## What needs to be done
Copy exactly the lines from the start of the material through the line with "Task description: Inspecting". Pictures stay out of the copy.

─── Dataset excerpt ───

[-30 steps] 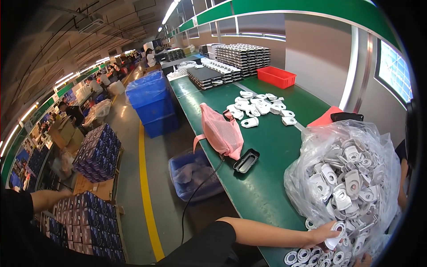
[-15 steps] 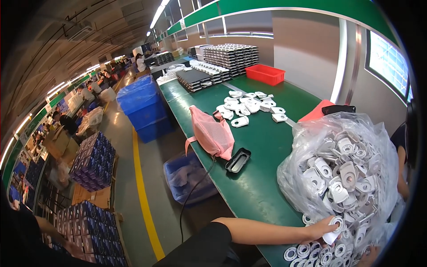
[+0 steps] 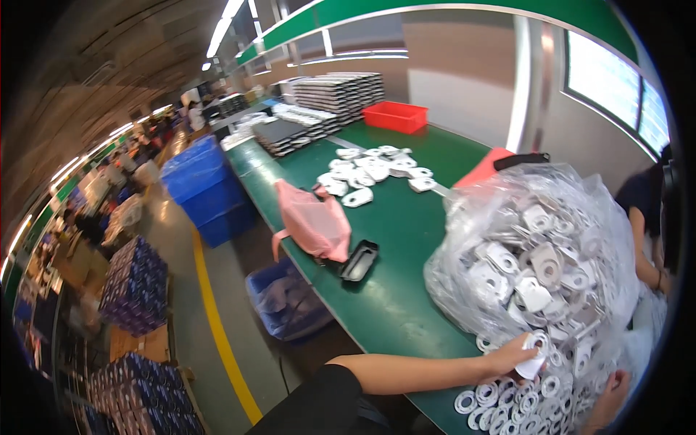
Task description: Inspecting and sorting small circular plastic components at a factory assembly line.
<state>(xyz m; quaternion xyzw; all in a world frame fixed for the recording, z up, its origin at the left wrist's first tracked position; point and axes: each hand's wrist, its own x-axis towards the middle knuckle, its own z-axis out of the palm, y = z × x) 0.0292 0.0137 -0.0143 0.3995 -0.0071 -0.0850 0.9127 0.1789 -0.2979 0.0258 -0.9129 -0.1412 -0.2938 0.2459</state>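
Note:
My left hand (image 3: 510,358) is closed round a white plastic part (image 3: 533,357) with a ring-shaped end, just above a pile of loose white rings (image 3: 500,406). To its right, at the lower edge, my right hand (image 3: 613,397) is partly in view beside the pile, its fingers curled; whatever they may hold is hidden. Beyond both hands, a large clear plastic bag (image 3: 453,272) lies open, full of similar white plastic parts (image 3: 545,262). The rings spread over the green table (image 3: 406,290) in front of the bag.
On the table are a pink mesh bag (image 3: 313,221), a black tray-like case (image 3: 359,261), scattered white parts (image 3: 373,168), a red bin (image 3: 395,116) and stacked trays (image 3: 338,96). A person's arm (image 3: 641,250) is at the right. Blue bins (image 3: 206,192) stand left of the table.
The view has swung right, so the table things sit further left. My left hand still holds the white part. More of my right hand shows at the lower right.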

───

## Written reply
[-30 steps] 
[-15 steps] 
[+0 steps] 
Task description: Inspecting and sorting small circular plastic components at a factory assembly line.

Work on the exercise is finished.